Underground storage facilities in Germany play an important role in balancing the daily and seasonal changes in natural gas consumption. Considering that Germany now has to import more than 90 % of its natural gas requirements, underground gas storage facilities are also an important strategic resource for securing gas supplies in Germany even in crisis situations. Crisis stockpiling of liquid hydrocarbons, such as gasoline and crude oil is even required by law under the Oil Stockpiling Act.
Natural gas is stored both in pore storage facilities and in cavern storage facilities; crude oil and other liquid hydrocarbons are stored exclusively in cavern storage facilities. Pore storage facilities are mostly sandstones from which natural gas was previously extracted. Caverns are cylindrical cavities in massive salt domes in Northern Germany, which were created by solution mining, i.e. dissolving the salt rock with the help of fresh water.

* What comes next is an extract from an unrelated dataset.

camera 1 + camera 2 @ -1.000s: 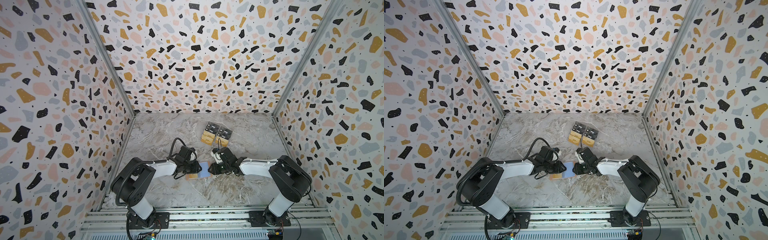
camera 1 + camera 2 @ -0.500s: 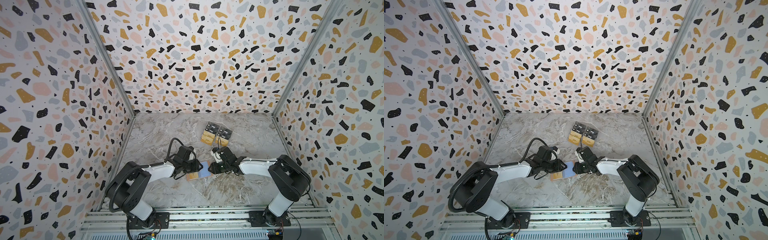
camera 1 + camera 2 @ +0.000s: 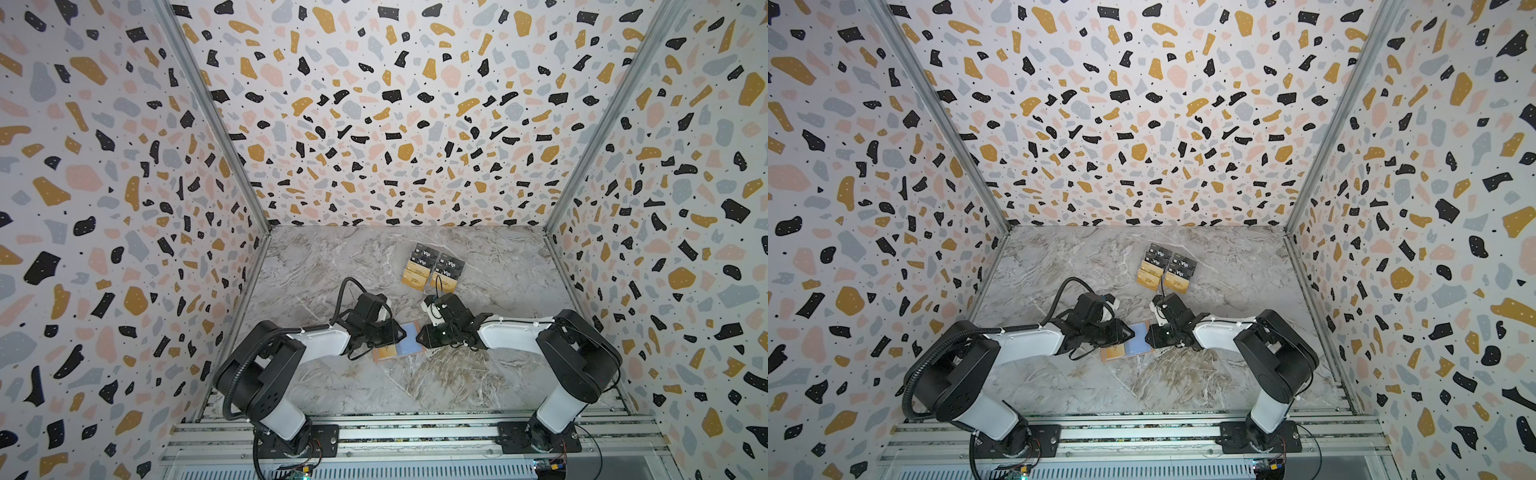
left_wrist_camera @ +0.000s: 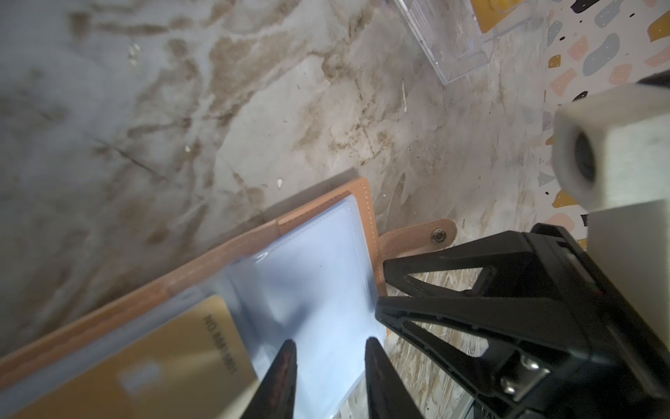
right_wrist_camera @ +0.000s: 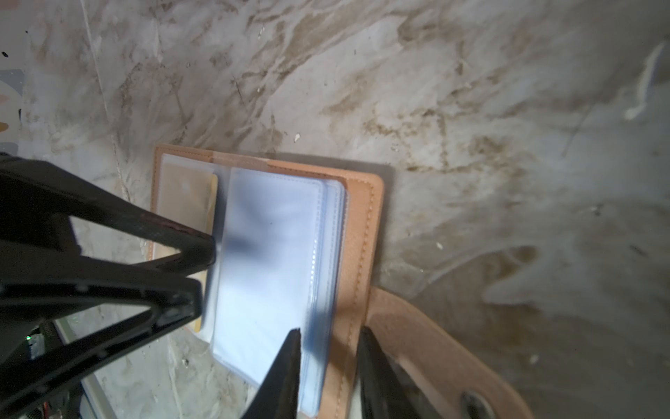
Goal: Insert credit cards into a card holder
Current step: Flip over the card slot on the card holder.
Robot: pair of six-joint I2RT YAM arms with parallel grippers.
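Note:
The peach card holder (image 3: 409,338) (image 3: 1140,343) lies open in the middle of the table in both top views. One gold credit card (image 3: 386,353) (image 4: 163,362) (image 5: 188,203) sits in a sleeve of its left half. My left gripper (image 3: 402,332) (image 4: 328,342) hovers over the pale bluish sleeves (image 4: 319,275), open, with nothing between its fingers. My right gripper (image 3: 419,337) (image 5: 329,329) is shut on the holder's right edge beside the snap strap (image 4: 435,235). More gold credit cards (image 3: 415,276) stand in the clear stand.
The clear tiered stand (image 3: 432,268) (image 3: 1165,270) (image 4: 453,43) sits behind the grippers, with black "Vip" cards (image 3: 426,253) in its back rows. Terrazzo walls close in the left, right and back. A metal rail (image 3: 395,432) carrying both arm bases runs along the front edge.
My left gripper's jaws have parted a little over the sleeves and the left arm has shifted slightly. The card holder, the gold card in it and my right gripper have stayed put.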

In the course of the energy transformation, the percentage of hydrogen, oxygen and carbon dioxide in the transport network is rising due to the increasing feed-in of biogas and hydrogen from renewable energies into the transmission network. For storage operation, these substances often pose additional technical challenges, for example in terms of microbiology or solution-precipitation reactions. This is where the DGMK Research in the specialist committee for underground storage technology comes in.